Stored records
----------------

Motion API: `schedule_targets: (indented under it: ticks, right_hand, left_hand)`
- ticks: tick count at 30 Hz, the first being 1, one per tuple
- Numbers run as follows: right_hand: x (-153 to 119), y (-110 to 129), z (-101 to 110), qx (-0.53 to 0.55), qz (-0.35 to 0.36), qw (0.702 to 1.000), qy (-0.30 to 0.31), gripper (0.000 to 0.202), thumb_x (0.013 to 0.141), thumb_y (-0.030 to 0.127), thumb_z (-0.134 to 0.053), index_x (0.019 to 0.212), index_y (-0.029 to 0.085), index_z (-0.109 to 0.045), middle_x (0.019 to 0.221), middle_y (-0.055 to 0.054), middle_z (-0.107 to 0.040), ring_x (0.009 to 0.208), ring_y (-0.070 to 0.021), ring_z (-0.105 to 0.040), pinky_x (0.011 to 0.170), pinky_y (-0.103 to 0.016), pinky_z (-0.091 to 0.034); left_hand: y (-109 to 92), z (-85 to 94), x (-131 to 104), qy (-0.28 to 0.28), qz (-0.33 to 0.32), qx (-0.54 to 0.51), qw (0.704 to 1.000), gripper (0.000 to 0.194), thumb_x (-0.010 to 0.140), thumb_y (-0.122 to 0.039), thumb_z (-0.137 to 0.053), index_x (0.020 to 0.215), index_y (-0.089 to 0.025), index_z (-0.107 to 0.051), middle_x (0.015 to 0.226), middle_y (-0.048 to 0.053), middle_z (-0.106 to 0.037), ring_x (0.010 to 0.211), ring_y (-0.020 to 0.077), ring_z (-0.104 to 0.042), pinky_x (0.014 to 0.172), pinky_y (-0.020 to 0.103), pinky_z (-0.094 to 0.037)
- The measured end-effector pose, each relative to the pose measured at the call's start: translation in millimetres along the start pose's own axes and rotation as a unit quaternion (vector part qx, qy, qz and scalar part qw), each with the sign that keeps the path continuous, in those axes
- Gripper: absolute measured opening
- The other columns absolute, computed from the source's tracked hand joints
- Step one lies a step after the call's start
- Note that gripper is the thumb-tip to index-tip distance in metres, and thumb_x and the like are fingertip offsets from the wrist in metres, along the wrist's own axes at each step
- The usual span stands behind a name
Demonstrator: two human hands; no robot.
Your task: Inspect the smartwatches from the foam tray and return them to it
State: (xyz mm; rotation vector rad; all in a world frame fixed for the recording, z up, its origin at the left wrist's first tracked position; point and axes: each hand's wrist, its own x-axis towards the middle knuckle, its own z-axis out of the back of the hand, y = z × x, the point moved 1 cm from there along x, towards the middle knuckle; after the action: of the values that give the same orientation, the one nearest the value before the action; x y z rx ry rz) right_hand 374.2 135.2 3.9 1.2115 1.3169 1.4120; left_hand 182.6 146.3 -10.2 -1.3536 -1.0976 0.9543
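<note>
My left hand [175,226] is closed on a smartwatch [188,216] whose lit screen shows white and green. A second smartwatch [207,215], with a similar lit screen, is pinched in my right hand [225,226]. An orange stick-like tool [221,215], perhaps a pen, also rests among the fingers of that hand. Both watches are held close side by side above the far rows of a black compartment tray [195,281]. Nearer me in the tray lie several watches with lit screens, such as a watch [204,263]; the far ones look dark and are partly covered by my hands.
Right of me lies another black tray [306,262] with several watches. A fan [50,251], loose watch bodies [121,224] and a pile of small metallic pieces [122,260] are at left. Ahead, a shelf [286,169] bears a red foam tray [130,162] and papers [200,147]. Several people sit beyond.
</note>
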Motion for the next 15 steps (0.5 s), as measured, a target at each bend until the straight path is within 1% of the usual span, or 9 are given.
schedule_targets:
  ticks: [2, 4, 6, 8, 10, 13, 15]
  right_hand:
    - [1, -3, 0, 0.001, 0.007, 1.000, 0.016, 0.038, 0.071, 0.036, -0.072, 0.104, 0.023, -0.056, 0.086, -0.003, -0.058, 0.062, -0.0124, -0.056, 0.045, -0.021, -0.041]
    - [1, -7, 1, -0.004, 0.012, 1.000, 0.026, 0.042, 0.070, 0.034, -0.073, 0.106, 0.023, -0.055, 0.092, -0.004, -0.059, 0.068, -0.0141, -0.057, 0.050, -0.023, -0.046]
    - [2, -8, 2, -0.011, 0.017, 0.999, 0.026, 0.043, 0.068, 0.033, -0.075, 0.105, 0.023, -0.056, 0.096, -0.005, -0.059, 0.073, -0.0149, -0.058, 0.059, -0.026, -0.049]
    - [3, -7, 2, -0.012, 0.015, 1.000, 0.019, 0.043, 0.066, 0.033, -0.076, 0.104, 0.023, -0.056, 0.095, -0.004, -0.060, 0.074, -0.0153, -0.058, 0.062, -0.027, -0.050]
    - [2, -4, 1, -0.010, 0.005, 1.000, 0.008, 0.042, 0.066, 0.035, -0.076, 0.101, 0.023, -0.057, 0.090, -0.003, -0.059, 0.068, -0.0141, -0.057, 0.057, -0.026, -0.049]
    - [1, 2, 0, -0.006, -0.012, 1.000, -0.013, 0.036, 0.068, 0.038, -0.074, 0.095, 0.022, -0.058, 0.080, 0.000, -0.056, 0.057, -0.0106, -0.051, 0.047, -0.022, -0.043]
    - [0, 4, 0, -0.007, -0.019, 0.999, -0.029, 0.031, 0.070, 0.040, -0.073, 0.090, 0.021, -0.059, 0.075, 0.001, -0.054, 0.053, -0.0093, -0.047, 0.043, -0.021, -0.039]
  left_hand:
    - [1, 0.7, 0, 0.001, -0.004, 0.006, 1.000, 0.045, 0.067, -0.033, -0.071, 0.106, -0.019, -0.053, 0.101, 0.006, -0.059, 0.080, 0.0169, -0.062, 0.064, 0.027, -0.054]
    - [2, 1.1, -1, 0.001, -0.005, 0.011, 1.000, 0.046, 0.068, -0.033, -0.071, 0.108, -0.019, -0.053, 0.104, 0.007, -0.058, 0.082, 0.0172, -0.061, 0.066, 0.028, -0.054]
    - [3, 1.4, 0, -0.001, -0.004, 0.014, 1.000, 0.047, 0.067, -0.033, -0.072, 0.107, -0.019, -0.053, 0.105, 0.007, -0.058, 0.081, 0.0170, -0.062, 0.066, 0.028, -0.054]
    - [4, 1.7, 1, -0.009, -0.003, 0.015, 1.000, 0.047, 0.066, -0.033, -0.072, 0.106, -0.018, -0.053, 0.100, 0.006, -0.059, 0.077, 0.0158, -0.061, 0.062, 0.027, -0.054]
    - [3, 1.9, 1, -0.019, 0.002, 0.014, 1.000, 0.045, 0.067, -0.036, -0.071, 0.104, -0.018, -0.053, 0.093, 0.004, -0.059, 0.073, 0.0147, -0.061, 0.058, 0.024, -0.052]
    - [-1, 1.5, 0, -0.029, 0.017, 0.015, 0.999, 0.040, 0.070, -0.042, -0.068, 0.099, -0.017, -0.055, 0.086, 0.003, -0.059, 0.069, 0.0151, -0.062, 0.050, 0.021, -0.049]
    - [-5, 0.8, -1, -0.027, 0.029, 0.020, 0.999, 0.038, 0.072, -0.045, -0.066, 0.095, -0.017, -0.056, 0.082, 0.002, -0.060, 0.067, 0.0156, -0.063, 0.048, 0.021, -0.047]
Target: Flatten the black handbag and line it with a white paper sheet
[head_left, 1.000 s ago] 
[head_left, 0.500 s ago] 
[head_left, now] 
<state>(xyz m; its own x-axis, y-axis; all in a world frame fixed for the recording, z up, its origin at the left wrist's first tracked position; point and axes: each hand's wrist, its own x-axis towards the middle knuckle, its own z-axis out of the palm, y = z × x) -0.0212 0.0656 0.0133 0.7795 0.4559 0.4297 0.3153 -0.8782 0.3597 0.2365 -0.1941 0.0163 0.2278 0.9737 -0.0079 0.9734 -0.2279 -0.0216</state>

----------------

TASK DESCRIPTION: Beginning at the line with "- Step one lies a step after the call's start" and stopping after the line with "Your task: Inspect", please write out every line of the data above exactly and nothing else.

WRITTEN RESPONSE:
- Step one lies a step after the call's start
- Note that gripper is the thumb-tip to index-tip distance in metres, and thumb_x and the like are fingertip offsets from the wrist in metres, along the wrist's own axes at each step
- The usual span stands behind a name
Demonstrator: two human hands; no robot.
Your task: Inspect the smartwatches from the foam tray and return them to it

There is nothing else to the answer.